What is happening to Dorian Wakefield behind the closed shower door in the bathroom of his family’s safe room? Insofar as an “answer” to this question is relevant when so-called physical laws are in the process of being eroded (or perhaps a more accurate phraseology: when such laws are being, if not revised, than at least superscripted by the human mind ), that answer might best be attempted through a process of historical comparison across the horizontal axis of the grid. At a distant point in the past, in Quadrants I or IV (say, x = −500), Dorian’s experience in the shower would almost certainly be considered supernatural, a mystical vision or a demonically induced delusion. At x = 0 (his present moment), a psychiatrist like the one he saw for two months back in the fall might diagnose a dissociative disorder, possibly an episode of depersonalization brought on by the panic caused by the fear of his mother dying and the fear of his own probable death.

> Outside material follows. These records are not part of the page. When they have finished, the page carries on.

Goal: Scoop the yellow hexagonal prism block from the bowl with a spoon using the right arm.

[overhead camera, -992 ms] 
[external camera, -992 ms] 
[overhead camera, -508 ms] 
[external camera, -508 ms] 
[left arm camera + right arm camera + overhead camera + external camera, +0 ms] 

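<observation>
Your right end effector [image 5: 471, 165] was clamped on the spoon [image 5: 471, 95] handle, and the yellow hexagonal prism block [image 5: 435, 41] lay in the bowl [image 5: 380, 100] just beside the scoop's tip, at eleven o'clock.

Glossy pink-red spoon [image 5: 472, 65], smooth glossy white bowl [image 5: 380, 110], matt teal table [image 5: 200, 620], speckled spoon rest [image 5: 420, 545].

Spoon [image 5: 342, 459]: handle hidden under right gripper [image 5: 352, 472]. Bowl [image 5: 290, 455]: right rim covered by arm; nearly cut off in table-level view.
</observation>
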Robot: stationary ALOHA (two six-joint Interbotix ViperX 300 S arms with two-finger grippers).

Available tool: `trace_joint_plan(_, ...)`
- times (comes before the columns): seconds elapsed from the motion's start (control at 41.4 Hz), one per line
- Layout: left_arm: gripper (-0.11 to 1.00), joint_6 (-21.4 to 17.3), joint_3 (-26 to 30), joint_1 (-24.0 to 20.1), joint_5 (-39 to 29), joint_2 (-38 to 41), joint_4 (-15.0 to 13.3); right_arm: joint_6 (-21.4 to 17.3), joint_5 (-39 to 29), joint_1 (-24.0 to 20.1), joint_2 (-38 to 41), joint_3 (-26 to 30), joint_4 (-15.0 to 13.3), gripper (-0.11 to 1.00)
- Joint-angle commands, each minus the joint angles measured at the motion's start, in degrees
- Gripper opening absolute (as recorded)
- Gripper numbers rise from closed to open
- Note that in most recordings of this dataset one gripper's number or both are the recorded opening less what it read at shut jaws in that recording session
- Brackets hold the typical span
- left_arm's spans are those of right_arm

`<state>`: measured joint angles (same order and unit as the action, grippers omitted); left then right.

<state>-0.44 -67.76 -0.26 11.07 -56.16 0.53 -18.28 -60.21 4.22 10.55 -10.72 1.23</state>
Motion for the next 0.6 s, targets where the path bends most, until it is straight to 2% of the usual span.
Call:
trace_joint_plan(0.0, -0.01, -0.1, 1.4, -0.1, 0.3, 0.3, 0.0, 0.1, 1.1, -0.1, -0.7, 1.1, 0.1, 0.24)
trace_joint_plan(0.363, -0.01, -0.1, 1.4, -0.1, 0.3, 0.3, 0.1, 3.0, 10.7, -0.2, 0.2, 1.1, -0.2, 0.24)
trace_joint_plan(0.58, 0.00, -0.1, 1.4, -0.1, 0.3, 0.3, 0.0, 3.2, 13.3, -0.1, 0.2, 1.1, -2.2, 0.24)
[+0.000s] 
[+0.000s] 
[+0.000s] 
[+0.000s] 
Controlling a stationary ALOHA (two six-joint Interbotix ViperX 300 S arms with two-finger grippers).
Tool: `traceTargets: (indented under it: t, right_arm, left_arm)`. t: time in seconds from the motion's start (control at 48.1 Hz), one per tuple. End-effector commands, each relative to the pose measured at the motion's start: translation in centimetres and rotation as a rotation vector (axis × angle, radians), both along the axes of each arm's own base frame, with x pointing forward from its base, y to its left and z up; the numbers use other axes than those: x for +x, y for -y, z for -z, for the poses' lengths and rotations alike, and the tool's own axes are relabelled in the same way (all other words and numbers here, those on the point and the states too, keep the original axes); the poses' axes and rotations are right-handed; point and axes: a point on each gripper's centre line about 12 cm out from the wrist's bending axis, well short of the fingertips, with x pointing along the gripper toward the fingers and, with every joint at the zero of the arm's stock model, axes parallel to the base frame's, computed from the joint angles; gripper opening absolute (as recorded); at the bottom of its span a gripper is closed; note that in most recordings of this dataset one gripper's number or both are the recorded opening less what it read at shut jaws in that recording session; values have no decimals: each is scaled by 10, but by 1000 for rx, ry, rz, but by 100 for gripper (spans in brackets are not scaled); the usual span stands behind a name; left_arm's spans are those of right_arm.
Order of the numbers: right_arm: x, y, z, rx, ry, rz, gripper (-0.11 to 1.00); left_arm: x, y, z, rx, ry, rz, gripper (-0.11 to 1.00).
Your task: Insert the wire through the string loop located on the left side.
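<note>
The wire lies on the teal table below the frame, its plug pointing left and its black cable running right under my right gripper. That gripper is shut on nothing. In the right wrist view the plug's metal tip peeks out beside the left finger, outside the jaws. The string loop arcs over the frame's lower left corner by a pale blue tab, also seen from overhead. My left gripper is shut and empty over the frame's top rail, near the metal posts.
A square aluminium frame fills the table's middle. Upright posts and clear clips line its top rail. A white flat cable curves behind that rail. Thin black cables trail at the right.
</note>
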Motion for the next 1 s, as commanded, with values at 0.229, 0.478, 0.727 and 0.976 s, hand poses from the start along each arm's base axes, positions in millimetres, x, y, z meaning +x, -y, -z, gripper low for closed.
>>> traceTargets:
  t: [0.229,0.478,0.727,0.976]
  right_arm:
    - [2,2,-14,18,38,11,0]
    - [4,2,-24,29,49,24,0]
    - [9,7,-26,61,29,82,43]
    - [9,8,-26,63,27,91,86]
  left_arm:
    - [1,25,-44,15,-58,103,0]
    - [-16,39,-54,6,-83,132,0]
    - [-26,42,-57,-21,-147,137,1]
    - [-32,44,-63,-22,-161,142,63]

At future points on the axis, however (in Quadrants II and III: at, for example, x = 109), we know that what is actually happening is this: He is thinking of a point in the far reaches of the first quadrant — and that point, that summer from the past of a different pathway, is the very same one that his mother has been imagining-as-remembering while in the throes of a multisystem syndrome that is soon going to cause cardiovascular collapse. And the configuration of that point, that moment from another past, is so convincing and so longed-for (and we could say necessary in the context of a present situation moving rapidly toward total darkness), that Dorian is consumed by a sudden surety that the events transpiring here and now (at 0, 0) are not real at all.
“Dodo,” his father says.
“Mm.”
“You all right in there.”
“Yeah.”
“Can I open the door?”
And the door opening and Dorian exiting the little enclosure, unsteady on his feet, a rush of disequilibrium in his head, which might be a symptom of disease, but feels to him more like a kind of physiological adjustment, as if he has been at a great depth of water and is returning now to a surface.
“Dad. I’m going to tell you something. It’s important.”
“Sure.”
“It doesn’t really matter what you say back. It’s just important I say it, because it’s going to help us get out of this.”
(Nodding.) “All right.”
“She picked me up at school that summer.”

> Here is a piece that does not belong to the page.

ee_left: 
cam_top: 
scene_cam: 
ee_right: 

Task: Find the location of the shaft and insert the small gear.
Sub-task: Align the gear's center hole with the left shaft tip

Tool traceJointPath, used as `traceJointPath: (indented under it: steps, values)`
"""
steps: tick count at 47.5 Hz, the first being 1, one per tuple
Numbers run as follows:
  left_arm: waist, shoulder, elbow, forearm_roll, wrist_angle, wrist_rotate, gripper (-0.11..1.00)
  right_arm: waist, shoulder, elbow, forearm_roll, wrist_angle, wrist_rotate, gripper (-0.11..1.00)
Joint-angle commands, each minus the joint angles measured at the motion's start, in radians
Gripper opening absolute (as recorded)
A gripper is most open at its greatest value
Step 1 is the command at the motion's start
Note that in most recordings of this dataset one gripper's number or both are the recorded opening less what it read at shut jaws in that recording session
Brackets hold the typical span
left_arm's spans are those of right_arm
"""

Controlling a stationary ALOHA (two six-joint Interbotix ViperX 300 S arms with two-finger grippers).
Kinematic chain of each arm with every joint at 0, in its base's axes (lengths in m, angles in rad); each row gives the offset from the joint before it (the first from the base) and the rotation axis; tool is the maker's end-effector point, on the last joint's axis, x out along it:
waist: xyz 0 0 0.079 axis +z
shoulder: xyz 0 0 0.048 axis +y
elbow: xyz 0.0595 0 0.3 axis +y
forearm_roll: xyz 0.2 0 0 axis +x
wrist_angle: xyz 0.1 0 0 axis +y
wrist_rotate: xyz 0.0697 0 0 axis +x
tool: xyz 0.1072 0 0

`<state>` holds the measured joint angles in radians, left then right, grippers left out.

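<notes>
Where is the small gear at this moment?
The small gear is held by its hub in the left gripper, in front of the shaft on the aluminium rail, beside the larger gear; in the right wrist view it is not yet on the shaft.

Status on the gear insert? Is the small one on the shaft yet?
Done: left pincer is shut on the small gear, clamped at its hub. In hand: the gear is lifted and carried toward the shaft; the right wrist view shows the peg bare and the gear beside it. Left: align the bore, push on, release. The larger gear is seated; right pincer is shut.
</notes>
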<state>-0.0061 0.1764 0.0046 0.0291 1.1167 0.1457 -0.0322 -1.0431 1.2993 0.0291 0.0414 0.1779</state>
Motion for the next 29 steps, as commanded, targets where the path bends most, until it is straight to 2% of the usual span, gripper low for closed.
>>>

(Still nodding.) “Who did, pal.”
“Skyler. She was home that summer, not in the city. And you remember the firehouse?”
“Yeah.”
“And remember that sign? It told you about the fire danger. Every day, I would explain it to her. Like, it’s red, red means high … I just remembered that.”
“Listen, Dodo. I want you to put this in your mouth and hold it there until it beeps. Okay?”

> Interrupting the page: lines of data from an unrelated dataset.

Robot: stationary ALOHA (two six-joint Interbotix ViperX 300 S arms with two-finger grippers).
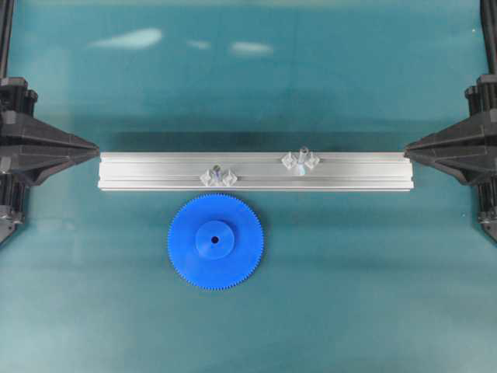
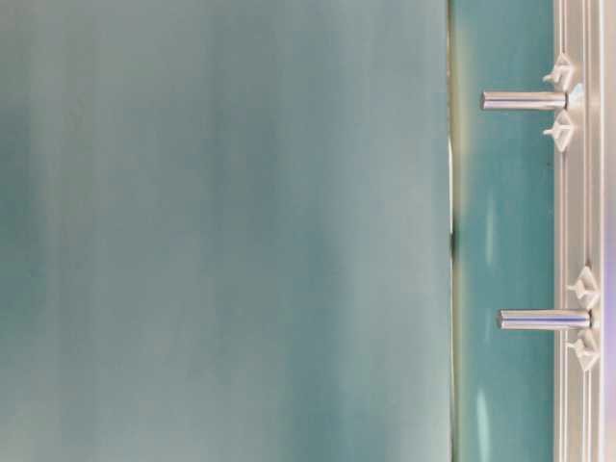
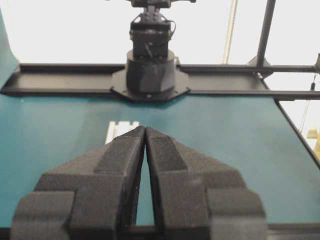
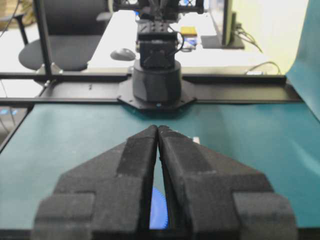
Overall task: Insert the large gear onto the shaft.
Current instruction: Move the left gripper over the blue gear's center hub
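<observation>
Two black foam-padded grippers, left [image 1: 97, 148] and right [image 1: 406, 150], sit pinched closed and empty at either end of the long silver aluminium rail [image 1: 256, 183]. The big blue toothed plastic gear [image 1: 215, 242] lies flat on the teal mat [image 1: 349, 295] just in front of the rail, hub up. The small clear shaft [image 1: 302, 153] seems to stand upright on the rail, right of a lower clear cluster [image 1: 218, 176]; no writing is legible.

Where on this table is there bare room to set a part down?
Free: the mat beyond the rail, and the mat either side of the large gear. Crowded: the strip between gear and rail, and around the shaft.
</observation>
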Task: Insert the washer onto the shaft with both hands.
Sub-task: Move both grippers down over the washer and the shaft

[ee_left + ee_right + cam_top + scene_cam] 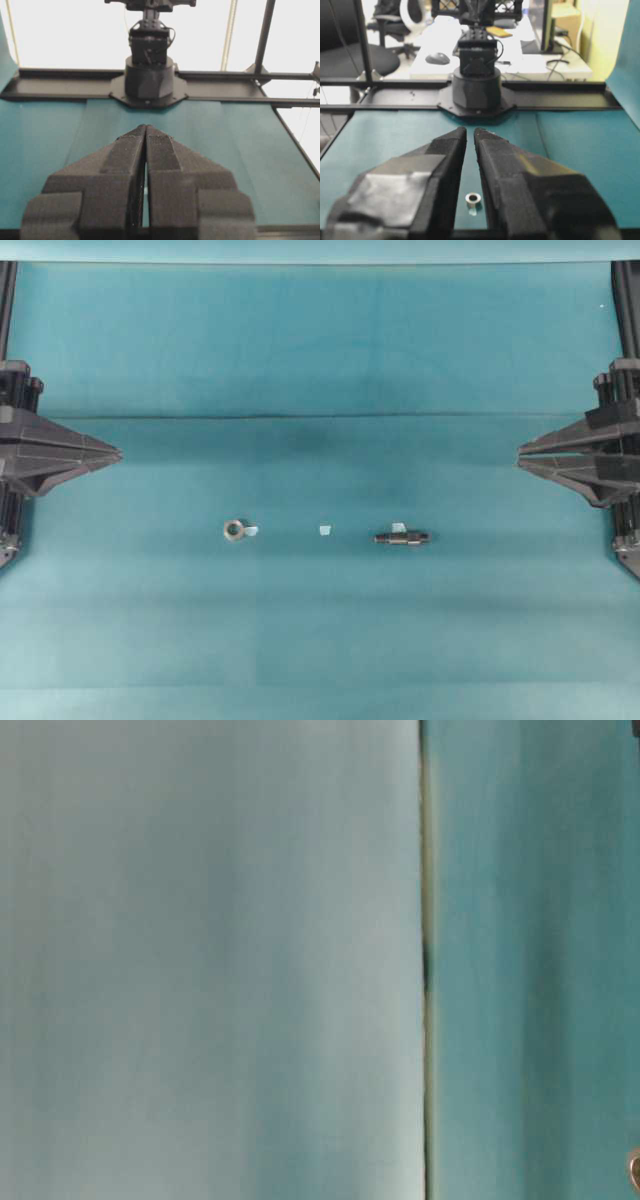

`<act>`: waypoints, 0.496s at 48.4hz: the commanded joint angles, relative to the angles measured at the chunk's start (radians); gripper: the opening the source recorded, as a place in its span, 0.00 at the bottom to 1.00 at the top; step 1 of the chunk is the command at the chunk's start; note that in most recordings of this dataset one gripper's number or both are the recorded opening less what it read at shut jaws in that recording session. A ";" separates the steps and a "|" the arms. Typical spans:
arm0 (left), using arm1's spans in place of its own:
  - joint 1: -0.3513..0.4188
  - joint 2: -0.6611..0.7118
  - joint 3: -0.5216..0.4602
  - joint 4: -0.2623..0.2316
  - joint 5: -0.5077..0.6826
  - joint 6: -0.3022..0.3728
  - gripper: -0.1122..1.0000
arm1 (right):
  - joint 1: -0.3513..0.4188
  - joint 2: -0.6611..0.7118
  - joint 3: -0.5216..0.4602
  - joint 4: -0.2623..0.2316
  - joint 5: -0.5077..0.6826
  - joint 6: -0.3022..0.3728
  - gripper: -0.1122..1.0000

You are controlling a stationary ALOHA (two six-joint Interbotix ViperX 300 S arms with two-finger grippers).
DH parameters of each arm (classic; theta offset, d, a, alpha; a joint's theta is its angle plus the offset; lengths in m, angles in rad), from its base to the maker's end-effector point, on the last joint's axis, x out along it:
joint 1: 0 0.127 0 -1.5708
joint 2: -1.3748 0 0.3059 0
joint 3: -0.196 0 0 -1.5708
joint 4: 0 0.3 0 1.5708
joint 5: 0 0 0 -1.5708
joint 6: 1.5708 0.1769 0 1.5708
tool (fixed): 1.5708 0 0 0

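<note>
Teal cloth [320, 640] bears washer [234, 530], well apart from left gripper [118, 452].

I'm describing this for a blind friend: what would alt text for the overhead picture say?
A tiny silvery metal ring washer and a short dark grey stepped metal shaft lie apart on a teal cloth-covered table, with small pale tape scraps between and beside them. Two black pointed end effectors, left and right, wait at opposite edges, empty.

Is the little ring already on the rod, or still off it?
Still off. The washer lies flat on the teal mat, hole up, well apart from the shaft lying on its side.
</note>
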 commanded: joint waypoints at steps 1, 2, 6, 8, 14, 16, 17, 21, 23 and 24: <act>0.005 0.038 -0.046 0.012 0.040 -0.020 0.12 | -0.011 0.008 -0.012 0.006 -0.006 0.003 0.10; 0.005 0.046 -0.057 0.012 0.057 -0.025 0.12 | -0.011 0.008 -0.015 0.017 -0.003 0.005 0.10; 0.005 0.089 -0.097 0.012 0.138 -0.040 0.12 | -0.018 0.008 -0.023 0.052 0.029 0.023 0.04; 0.003 0.120 -0.123 0.012 0.184 -0.043 0.12 | -0.025 0.008 -0.029 0.063 0.057 0.034 0.02; 0.003 0.190 -0.178 0.012 0.258 -0.043 0.12 | -0.034 0.011 -0.052 0.064 0.176 0.066 0.01; 0.003 0.213 -0.195 0.012 0.276 -0.041 0.12 | -0.035 0.012 -0.060 0.064 0.213 0.075 0.01; 0.003 0.225 -0.201 0.014 0.285 -0.041 0.12 | -0.035 0.015 -0.064 0.064 0.232 0.078 0.01; 0.003 0.279 -0.232 0.012 0.341 -0.034 0.12 | -0.037 0.028 -0.075 0.064 0.301 0.089 0.01; 0.005 0.302 -0.245 0.014 0.368 -0.034 0.12 | -0.037 0.041 -0.081 0.064 0.333 0.094 0.01; 0.003 0.314 -0.252 0.014 0.377 -0.034 0.12 | -0.037 0.048 -0.086 0.064 0.348 0.095 0.01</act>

He does as told. Sitting very calmly and pressing his tongue down, keeping the thermometer steady. His father on his knees beside him, a hand resting nervously on his shoulder. And now beeping. And his father taking it and angling it in front of his eyes. Saying: Normal. 98.6. And then: “All right. Cliff, come here. Listen, guys.” And telling them to sit tight. “Stay in this room. Keep the radio on. I’m going to make sure Mom is taken care of and then I’ll be back. An hour at the most. Then I’ll be home.”